Task to complete — Report the number of lines in the material below that contain "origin", without any other words.
** Exercise data follows **
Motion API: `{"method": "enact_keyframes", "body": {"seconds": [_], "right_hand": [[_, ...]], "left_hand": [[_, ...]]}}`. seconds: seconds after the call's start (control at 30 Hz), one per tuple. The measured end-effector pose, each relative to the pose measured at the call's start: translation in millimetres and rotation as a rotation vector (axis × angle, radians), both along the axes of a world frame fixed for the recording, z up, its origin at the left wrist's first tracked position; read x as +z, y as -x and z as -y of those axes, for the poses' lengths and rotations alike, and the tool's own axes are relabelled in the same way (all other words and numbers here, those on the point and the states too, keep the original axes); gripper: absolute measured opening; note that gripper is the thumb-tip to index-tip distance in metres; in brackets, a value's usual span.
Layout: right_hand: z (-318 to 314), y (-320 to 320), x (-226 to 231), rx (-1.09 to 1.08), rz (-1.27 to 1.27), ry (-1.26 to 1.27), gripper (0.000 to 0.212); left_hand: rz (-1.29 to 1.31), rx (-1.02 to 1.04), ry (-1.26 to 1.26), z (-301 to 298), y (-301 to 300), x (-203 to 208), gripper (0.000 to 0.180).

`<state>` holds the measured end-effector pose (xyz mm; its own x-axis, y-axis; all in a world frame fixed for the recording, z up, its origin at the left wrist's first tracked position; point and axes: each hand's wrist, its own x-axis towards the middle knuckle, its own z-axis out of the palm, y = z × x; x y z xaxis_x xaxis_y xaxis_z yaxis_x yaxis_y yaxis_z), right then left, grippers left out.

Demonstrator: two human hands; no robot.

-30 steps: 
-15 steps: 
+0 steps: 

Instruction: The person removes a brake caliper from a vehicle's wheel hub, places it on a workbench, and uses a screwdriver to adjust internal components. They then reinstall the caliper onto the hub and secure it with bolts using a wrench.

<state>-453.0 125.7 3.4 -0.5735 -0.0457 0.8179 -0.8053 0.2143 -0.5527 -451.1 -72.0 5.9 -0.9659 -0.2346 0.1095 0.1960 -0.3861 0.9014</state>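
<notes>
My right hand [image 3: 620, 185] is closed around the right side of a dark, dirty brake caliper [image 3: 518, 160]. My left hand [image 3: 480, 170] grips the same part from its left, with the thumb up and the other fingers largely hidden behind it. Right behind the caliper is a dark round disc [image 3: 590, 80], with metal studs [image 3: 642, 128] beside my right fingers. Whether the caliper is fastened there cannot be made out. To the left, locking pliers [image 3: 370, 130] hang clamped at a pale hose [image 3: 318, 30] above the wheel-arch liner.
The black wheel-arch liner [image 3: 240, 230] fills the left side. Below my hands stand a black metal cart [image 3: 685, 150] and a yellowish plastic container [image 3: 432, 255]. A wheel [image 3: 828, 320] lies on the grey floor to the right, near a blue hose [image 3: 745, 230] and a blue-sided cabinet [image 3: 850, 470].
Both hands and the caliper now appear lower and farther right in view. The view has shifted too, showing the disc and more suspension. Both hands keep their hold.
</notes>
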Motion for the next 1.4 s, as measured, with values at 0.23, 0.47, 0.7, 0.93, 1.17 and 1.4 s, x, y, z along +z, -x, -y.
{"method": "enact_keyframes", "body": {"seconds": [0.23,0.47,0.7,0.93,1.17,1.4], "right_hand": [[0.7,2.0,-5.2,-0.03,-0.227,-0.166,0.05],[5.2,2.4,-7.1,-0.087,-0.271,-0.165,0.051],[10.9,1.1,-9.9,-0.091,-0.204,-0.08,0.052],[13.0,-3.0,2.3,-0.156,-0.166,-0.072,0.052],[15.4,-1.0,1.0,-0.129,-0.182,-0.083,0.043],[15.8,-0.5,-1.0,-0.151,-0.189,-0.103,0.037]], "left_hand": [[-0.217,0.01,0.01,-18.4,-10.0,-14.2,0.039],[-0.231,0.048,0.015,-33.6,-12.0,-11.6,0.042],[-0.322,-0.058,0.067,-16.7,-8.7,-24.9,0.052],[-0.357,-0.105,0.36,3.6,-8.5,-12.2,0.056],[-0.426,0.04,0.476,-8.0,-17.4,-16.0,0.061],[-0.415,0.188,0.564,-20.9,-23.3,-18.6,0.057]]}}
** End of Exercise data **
Exercise answer — 2